OpenCL Ndrange Global Size/Local Size


As far as i understand, ndrange global size should be a multiple of local size.
But in case it’s not, how does OpenCL handle it? (better said, does OCL handle it?).

I mean, how many “groups” of size = local_size will be launched.

For example, which one would be right for global size 1000 and local_size 512?:
a) We’ll have 2 groups of size 512.
b) We’ll have 1 group of size 512.
c) we’ll have 1 group of size 512 and a group of size 488.

And… it’s strictly defined by the standard? or it’s implementation dependant.


Well, on AMD implementation it looks like the kernel wont even launch so i think that answers my question :confused:

According to OpenCL specification, clEnqueueNDRangeKernel should fail and return CL_INVALID_WORK_GROUP_SIZE.

It is defined by the standard.
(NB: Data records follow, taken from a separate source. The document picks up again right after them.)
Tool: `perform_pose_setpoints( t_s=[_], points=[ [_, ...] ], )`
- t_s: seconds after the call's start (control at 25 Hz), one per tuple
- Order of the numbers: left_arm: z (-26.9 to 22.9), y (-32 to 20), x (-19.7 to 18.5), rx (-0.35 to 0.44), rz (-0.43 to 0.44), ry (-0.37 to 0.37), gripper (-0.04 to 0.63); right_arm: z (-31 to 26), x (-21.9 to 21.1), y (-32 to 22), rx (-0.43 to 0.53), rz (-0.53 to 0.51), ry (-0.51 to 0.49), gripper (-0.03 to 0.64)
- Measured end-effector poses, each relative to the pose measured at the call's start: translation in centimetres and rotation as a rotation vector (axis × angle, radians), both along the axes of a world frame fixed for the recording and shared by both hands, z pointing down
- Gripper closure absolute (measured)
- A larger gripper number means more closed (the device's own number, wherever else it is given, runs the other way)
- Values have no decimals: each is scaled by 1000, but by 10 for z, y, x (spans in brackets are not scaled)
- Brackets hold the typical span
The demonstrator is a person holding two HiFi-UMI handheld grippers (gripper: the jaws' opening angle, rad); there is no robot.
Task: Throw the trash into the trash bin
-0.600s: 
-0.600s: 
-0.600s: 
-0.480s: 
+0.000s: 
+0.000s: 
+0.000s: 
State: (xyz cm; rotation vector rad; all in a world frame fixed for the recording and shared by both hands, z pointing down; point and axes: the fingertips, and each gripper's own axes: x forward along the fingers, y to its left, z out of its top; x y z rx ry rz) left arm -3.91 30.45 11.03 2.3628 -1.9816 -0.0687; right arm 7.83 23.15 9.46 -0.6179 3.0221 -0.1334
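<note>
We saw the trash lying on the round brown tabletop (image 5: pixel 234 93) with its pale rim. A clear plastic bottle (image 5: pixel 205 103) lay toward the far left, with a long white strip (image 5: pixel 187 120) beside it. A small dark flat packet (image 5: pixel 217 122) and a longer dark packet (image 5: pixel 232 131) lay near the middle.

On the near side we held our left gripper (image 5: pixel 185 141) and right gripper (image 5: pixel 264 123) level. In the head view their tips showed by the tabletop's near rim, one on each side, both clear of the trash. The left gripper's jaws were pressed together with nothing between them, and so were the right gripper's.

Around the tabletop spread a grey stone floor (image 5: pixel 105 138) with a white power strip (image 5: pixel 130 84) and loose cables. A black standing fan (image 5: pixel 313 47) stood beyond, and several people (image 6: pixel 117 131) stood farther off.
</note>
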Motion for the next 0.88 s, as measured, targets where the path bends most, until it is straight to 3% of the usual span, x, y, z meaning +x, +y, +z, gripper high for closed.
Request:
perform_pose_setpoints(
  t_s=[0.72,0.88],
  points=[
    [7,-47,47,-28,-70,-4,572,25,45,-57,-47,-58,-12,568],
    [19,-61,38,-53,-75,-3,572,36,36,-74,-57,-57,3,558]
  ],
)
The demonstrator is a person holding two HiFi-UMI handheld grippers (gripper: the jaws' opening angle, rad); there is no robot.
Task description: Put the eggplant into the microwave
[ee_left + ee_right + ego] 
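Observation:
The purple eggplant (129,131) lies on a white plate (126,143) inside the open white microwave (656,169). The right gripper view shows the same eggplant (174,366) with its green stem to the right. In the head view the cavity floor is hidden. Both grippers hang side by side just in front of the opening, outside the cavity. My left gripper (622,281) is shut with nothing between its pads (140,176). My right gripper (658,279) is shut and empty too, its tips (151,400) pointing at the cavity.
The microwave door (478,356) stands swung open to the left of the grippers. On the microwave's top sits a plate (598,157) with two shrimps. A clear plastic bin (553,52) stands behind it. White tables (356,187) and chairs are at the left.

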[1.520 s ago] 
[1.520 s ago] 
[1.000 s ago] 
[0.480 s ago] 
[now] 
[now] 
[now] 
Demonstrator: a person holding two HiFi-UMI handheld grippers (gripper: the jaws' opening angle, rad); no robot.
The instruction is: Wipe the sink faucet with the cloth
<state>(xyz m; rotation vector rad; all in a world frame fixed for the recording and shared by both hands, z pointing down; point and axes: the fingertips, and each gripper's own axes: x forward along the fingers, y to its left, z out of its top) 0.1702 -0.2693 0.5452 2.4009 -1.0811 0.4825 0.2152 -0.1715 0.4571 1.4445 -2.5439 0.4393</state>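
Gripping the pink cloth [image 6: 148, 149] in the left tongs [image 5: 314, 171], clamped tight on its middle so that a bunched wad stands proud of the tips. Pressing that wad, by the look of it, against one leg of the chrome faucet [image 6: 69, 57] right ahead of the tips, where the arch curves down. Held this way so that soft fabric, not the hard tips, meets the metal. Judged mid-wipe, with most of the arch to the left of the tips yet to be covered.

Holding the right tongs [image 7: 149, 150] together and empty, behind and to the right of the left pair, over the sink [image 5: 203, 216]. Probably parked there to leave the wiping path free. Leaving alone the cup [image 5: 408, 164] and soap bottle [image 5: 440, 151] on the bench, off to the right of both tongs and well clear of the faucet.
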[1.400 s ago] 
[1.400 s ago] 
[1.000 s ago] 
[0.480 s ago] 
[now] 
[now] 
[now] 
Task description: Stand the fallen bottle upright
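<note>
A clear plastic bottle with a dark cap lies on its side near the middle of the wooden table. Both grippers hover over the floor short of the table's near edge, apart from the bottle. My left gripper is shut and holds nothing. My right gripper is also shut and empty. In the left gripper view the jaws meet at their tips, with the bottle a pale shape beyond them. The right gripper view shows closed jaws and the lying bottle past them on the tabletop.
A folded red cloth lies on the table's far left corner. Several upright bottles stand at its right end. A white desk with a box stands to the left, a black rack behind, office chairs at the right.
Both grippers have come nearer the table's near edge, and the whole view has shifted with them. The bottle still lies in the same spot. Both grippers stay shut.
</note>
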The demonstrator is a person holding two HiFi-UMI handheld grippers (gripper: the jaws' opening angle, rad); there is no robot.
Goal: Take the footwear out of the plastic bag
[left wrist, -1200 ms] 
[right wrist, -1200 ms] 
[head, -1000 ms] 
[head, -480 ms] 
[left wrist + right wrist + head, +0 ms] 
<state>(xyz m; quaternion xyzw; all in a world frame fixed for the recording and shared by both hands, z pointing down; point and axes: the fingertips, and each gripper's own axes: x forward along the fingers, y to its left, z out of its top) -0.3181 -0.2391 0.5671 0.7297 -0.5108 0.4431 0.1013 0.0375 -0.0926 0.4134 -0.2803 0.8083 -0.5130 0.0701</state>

You must make it a multiple.

The standard way of dealing with non-multiple desired global work sizes is to use the rounded-up value for clEnqueueNDRangeKernel, but pass the desired global size as kernel parameters, then check for global ID inside the kernel to see if it is inside the desired work size. For example, to process a 1920x1080 image with a 32x32 local work size. Global work size must be 1920x1088. The kernel might look like:

__kernel void Example_Kernel
    __read_only   image2d_t imgSrc,
    __write_only  image2d_t imgDst,
    int       width,
    int       height
    int x = get_global_id(0);
    int y = get_global_id(1);
    if ((x < width) && (y < height))
    ... // do work here

For getting started, you can leave local work size unspecified, and let the runtime come up with one, but if you have odd or prime global sizes, it might use 1x1 which is not optimal.

Yeah thanks, did so :).

I’m working on a opencl “middleware”, so needed to know every possible combination, but it looks than rounding-up works fine. That’s good for me i think, after all it’s the same approach than cuda :).